Desmond has charged him of distorting things in public that were inconsistent with the facts.
He says his words "have contributed to a toxic environment around the team and encouraged hostility towards members of the executive team and the board. Some of the criticism aimed at them, and at their families, has been entirely unjustified and improper."
Such an remarkable charge, that is. Lawyers might be preparing as we speak.
'Rodgers' Ambition Clashed with the Club's Strategy Once More'
Looking back to better times, they were close, Dermot and Brendan. Rodgers praised the shareholder at every turn, thanked him every chance. Rodgers deferred to him and, truly, to no one other.

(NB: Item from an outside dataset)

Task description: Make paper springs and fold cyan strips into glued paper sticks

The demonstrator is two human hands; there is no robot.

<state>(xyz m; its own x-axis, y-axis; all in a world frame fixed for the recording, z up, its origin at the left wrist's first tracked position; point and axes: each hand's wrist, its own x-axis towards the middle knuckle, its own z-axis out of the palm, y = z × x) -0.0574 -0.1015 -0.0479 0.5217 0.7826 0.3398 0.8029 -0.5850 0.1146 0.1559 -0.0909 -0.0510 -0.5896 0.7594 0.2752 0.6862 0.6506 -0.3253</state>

This was Desmond who drew the criticism when Rodgers' comeback happened, after the previous manager.
It was the most controversial appointment, the return of the returning hero for some supporters or, as some other supporters would have described it, the return of the unapologetic figure, who left them in the difficulty for Leicester.
Desmond had Rodgers' back. Over time, the manager employed the charm, achieved the wins and the trophies, and an fragile peace with the supporters turned into a affectionate relationship once more.
It was inevitable - always - going to be a point when Rodgers' ambition clashed with Celtic's operational approach, however.
This occurred in his first incarnation and it happened again, with added intensity, recently. He spoke openly about the sluggish way the team conducted their player acquisitions, the endless waiting for prospects to be secured, then missed, as was frequently the case as far as he was believed.
Repeatedly he stated about the need for what he called "flexibility" in the market. Supporters agreed with him.
Even when the organization splurged record amounts of funds in a twelve-month period on the £11m one signing, the costly Adam Idah and the significant further acquisition - none of whom have performed well so far, with one since having left - Rodgers pushed for increased resources and, oftentimes, he did it in openly.
He planted a bomb about a lack of cohesion within the club and then walked away. Upon questioning about his comments at his subsequent media briefing he would usually downplay it and nearly reverse what he stated.
Lack of cohesion? Not at all, all are united, he'd say. It looked like he was playing a risky strategy.
Earlier this year there was a story in a publication that allegedly originated from a insider close to the organization. It said that the manager was damaging Celtic with his public outbursts and that his true aim was orchestrating his exit strategy.
He desired not to be there and he was arranging his exit, this was the tone of the article.
Supporters were angered. They then viewed him as similar to a martyr who might be carried out on his shield because his board members wouldn't back his vision to bring success.
This disclosure was damaging, of course, and it was intended to hurt him, which it did. He demanded for an investigation and for the responsible individual to be removed. If there was a examination then we learned nothing further about it.
At that point it was plain Rodgers was shedding the backing of the individuals above him.